Везде и всюду, где он шел, в пыли и грязи всех дорог, в блаженном, со слезами, отдыхе всех привалов и постоев, в грохоте боя, в тишине приозерной и приречной - всю войну, пока она шла и проходила, и опять наваливалась черным брюхом, и катилась мимо с чудовищным, оглушительным железным лязгом, ему виделся этот сивый русский парень, этот беленький смешной мальчишка, наверняка его ровесник; белокурый солдат являлся ему из тьмы или из слепящего дымным солнцем сиротского неба - все равно, он приходил, шагал навстречу, лицо приближалось, становясь из призрачного теплым, живым, и Гюнтер махал головой сердито, отмахивался от безумья, как от мухи, бормотал себе под нос: "А, zum Teufel!" - но не уходил к черту и не уходил никуда тот, кто спас ему жизнь.
И Гюнтер Вегелер шептал снова, усмиряя шепотом страх и радость: "Ах ты, русский гаденыш".
А внутри него отзвучивало ему: "Ах, вот же ты, мой названый брат".

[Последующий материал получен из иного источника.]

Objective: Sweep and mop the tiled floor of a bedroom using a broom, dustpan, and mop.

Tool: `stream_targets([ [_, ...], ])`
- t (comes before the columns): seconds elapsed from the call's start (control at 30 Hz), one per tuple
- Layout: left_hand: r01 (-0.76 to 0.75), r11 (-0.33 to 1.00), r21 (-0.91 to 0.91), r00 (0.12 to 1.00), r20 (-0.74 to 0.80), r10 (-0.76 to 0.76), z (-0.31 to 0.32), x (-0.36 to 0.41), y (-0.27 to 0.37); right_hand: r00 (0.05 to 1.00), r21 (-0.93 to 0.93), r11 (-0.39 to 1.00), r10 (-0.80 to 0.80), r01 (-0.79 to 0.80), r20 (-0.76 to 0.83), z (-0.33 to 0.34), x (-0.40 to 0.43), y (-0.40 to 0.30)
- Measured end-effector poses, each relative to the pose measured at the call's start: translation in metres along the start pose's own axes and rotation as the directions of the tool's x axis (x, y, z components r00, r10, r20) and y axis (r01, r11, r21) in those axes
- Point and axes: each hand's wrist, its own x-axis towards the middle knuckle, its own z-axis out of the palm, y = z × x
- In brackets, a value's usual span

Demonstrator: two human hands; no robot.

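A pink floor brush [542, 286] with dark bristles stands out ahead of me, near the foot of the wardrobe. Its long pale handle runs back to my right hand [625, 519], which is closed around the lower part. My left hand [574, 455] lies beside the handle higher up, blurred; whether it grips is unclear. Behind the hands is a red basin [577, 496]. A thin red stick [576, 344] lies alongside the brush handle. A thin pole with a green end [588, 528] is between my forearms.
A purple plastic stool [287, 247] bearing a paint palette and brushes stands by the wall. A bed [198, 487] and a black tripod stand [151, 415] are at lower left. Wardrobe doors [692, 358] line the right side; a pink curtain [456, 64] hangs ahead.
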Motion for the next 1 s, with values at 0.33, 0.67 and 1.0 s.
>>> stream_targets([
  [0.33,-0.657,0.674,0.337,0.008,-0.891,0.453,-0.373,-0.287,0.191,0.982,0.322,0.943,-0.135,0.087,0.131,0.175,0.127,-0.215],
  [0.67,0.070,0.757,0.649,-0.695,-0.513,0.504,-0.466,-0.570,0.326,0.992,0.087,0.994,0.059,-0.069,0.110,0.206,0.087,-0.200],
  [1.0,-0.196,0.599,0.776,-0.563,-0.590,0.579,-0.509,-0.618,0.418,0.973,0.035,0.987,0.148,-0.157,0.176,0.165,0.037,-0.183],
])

И он повторял, лепил губами, смаковал языком это странное, дикое, такое простое слово - "брат"; и в ушах внезапно взмывал и летел навстречу солнцу, гремел и завывал Вагнер, "Полет валькирий", он слушал эту музыку на концерте в Касселе, отец тогда повез их в пышный, барочный, с виньетками и лепниной, концертный зал, всех нарядил с иголочки - Вилли, Генриха, Клерхен и его, Гюнтера, взял почему-то именно его, его одного, Гюнтера, крепко, больно за руку и повел, а остальные дети побежали за ним и отцом, как гусята. В том сияющем мрамором и бархатом зале, где гипсовые ангелочки и алебастровые виноградные кисти изобильно свешивались со стен, где люстры бешено мотались под солнечным потолком - их раскачивала и мотала музыка, - он впервые понял, что весь мир звучащий, что только одни бестелесные звуки и есть в мире, и больше ничего, а мир просто нагло прикидывается вещным, плотным и твердым. Он хватал Клерхен, сидя в мягком бархатном кресле, потной рукой за хрупкую лапку. Клерхен шипела змеей: брось, пусти, ущипну! Отец дал ему подзатыльник. Он опустил голову и дрожал, а музыка лезла в уши, забивала рот и нос.